Exercise aim:
Every line in the entries that holds "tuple" should be identified and copied.

[Recorded data]

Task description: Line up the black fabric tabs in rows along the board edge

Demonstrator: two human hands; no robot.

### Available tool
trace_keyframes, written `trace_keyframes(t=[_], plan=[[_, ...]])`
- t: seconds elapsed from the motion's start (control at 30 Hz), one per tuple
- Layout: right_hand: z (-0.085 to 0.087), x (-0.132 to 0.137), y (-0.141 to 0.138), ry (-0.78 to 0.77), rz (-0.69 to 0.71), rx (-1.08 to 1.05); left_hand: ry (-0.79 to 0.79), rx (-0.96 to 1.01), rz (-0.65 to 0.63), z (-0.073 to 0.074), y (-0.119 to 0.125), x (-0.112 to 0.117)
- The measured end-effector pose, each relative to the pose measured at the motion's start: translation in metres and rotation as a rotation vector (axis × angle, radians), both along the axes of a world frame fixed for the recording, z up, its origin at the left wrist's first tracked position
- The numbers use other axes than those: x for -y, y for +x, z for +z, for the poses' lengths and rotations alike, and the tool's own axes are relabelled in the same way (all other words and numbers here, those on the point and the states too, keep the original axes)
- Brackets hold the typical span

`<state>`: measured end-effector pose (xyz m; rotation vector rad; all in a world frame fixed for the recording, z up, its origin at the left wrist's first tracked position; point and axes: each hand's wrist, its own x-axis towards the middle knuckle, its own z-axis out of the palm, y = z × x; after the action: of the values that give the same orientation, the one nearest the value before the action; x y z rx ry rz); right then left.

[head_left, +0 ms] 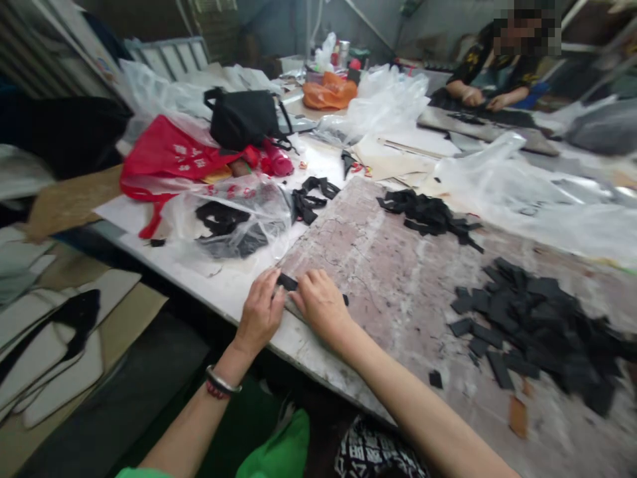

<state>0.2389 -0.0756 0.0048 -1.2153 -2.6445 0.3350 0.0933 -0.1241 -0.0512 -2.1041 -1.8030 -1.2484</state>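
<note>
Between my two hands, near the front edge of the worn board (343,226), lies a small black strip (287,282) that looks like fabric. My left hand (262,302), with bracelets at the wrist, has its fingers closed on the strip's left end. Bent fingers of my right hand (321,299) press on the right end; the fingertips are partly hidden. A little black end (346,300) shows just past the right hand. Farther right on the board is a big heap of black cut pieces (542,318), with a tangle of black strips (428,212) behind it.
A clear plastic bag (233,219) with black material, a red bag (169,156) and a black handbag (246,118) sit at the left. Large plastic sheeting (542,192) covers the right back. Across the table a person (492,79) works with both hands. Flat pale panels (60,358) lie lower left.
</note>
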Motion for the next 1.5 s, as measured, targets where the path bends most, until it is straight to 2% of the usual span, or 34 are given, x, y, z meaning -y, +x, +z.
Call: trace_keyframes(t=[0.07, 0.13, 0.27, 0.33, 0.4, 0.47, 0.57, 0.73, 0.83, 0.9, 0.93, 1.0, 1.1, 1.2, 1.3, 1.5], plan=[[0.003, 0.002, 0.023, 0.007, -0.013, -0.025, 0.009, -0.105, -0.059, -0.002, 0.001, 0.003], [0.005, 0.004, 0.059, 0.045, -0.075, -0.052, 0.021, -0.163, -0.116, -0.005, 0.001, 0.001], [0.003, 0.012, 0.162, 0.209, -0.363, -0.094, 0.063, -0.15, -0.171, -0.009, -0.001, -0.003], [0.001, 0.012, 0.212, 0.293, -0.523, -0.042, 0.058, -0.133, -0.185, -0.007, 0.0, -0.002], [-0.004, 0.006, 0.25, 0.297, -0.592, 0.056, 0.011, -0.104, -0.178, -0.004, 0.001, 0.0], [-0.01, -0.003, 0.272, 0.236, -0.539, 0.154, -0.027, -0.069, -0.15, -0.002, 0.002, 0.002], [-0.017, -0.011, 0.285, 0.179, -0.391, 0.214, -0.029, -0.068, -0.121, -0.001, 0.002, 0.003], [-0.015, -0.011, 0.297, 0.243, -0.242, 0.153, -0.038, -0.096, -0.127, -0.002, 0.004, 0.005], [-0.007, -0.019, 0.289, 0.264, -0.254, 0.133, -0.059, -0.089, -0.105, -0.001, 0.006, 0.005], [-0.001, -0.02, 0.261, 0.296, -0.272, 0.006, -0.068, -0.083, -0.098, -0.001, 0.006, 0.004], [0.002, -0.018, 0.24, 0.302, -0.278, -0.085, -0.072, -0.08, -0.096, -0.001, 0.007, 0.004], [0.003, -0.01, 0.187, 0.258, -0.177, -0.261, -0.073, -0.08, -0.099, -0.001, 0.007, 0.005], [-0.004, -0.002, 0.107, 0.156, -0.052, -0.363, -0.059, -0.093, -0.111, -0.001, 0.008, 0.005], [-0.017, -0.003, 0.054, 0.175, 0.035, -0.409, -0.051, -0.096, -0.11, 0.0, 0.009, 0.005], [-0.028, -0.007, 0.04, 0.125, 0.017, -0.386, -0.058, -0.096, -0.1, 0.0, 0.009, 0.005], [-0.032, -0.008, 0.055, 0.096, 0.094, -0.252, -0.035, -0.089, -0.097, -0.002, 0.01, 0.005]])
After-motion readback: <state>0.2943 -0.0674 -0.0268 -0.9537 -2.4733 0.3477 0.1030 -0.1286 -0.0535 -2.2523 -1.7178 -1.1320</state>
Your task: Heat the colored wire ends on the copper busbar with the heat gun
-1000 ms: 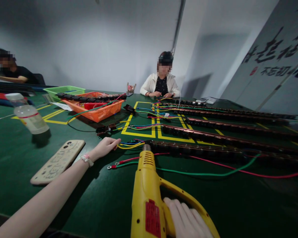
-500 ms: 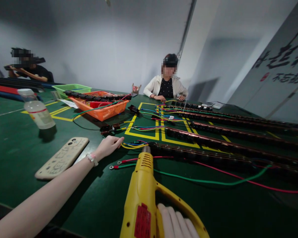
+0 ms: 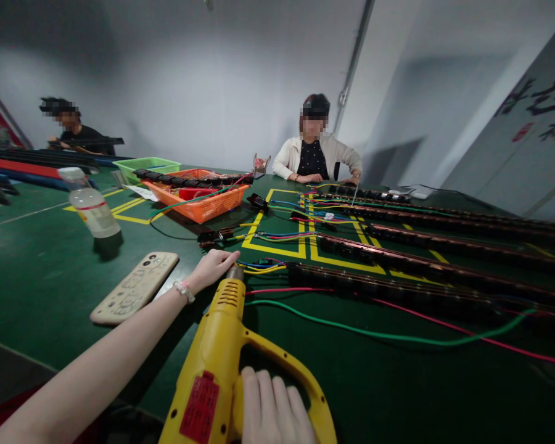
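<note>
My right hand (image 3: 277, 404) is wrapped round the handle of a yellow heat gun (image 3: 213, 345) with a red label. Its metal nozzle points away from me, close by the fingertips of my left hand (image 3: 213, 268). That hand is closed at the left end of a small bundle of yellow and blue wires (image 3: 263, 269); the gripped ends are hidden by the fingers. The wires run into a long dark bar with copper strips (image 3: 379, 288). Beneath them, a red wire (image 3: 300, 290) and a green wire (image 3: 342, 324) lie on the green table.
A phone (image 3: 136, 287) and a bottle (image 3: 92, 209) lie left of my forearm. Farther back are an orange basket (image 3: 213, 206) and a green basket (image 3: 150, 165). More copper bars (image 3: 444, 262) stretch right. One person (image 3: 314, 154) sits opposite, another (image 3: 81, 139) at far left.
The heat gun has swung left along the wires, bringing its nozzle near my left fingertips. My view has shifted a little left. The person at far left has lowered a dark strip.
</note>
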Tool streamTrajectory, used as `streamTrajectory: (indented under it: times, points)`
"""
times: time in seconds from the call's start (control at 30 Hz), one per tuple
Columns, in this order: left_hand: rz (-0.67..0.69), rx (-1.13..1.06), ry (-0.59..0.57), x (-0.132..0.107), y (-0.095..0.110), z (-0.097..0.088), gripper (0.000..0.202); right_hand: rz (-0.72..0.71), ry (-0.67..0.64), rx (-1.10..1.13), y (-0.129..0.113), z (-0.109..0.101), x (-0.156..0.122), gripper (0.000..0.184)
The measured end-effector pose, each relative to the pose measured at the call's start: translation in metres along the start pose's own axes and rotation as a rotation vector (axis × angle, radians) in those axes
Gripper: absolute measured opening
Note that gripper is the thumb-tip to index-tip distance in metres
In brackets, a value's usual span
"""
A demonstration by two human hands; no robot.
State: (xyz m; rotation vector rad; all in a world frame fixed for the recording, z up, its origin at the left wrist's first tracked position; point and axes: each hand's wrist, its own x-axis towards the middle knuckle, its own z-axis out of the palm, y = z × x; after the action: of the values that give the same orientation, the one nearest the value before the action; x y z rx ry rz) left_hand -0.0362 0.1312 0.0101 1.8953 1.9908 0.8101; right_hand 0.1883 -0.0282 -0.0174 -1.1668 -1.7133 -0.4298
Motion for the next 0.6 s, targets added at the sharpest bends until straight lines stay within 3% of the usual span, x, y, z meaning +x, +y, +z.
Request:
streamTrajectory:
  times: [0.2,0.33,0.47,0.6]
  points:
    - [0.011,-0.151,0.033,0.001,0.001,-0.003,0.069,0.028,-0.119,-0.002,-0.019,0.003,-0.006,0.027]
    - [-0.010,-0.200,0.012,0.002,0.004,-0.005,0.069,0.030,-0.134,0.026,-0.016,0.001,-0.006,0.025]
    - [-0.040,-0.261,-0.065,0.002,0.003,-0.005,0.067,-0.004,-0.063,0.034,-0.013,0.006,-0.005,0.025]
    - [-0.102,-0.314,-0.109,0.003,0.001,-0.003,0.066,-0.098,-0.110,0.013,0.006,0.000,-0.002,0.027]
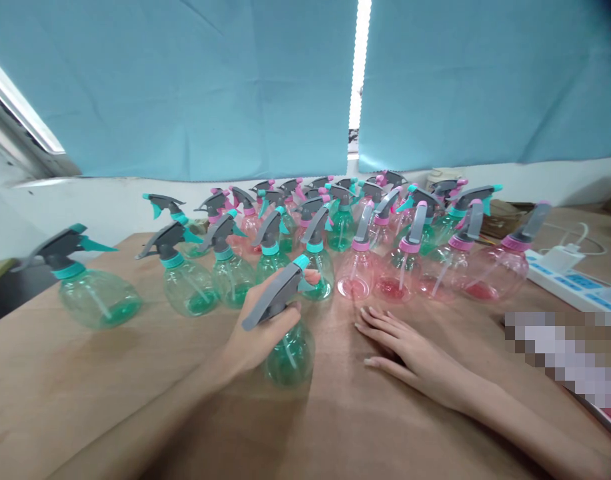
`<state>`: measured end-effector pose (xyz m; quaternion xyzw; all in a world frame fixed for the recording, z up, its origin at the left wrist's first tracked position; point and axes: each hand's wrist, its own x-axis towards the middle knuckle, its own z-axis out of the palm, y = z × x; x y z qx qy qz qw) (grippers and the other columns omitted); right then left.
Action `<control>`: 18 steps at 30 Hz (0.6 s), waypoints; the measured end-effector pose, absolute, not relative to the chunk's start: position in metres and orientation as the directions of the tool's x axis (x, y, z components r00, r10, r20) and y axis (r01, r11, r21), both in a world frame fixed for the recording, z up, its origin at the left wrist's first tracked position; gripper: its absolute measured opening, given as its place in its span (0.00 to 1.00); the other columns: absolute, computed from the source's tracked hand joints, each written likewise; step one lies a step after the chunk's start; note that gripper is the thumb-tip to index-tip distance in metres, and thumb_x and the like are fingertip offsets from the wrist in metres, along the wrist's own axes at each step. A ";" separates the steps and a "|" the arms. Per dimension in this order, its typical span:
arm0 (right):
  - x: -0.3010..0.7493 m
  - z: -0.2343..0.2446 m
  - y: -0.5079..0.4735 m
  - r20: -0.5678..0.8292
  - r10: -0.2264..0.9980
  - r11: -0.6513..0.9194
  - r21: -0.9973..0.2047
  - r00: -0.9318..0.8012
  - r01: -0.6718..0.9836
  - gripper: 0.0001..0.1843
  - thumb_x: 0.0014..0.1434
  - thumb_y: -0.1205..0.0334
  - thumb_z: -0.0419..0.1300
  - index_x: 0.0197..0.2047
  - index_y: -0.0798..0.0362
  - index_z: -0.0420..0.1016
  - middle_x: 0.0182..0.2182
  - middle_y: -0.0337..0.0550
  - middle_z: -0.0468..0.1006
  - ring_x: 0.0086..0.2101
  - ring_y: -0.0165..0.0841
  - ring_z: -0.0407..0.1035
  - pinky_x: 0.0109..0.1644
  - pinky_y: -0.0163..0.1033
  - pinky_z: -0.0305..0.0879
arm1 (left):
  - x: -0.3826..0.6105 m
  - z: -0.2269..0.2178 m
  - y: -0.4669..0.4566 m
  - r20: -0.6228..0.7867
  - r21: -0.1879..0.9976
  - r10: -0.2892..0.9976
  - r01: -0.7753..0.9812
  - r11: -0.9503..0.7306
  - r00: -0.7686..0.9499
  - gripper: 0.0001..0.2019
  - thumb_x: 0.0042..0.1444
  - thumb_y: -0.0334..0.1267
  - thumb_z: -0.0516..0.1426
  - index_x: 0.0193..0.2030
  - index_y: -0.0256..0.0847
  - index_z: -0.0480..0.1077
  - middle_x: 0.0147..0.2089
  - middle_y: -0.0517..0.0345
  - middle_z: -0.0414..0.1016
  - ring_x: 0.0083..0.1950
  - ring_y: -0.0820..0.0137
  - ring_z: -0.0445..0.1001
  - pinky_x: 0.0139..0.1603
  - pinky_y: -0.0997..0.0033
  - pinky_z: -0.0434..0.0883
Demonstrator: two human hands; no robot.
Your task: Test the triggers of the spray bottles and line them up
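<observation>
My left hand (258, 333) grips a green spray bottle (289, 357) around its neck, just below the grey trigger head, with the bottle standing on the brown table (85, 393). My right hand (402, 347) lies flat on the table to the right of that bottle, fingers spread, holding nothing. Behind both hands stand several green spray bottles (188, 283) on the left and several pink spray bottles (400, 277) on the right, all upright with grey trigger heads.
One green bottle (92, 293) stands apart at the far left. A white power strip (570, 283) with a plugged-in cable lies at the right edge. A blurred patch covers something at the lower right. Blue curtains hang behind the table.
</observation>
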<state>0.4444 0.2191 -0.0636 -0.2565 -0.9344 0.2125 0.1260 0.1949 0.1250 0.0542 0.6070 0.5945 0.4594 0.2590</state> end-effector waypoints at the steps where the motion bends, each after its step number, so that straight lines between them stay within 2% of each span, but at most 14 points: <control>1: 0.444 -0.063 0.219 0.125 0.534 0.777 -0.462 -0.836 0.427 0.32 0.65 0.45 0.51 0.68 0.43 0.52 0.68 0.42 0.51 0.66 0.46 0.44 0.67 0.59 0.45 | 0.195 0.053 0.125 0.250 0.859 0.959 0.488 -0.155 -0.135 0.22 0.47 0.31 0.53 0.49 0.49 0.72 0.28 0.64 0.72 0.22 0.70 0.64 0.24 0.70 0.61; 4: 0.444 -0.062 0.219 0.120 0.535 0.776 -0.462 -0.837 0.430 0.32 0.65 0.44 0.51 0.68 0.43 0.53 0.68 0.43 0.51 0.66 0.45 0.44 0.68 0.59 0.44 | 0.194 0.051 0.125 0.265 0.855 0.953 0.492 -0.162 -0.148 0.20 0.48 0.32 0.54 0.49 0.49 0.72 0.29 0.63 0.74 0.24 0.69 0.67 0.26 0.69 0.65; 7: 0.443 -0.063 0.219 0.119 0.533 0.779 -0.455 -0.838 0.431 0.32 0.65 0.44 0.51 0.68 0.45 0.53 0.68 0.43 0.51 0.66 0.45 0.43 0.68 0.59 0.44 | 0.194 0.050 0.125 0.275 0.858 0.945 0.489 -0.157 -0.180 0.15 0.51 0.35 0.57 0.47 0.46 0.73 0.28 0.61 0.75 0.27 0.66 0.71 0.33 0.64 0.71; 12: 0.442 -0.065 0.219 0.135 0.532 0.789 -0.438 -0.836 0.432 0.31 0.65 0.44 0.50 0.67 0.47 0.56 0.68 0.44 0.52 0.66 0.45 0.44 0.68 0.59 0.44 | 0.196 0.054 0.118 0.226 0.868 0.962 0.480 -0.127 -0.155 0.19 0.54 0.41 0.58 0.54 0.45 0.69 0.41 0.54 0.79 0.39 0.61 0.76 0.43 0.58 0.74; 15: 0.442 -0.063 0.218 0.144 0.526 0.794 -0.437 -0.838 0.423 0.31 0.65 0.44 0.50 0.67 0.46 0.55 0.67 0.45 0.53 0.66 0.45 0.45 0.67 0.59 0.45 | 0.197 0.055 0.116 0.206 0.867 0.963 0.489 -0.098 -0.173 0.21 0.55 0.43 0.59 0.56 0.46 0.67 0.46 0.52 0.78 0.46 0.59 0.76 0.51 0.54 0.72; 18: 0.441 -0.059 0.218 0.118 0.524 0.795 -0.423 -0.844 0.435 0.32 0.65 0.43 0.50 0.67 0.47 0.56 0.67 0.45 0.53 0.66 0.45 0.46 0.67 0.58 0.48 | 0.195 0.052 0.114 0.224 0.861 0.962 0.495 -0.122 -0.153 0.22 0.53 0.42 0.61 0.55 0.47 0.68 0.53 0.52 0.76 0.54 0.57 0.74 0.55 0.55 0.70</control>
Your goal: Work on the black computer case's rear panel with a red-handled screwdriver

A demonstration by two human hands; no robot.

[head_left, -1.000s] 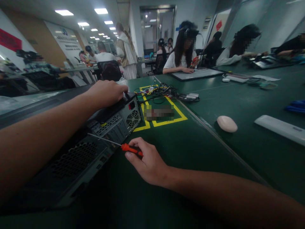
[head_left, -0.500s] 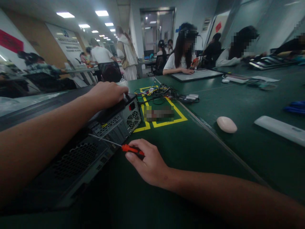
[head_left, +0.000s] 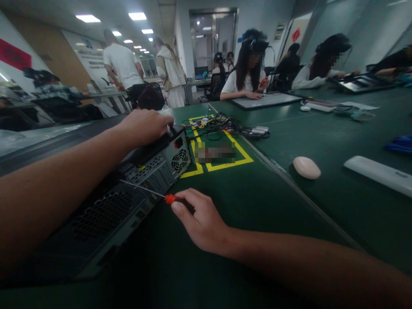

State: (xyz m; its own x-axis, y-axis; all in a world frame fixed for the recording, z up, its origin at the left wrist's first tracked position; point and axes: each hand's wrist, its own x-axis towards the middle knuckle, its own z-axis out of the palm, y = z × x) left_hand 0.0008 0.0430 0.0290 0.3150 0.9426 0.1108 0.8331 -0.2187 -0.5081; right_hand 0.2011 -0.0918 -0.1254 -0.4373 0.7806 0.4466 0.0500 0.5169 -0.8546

The completed task:
- t: seconds elapsed from the motion's start (control at 30 Hz), one per tuple
times: time in seconds from the call's start (control at 30 Hz), one per tuple

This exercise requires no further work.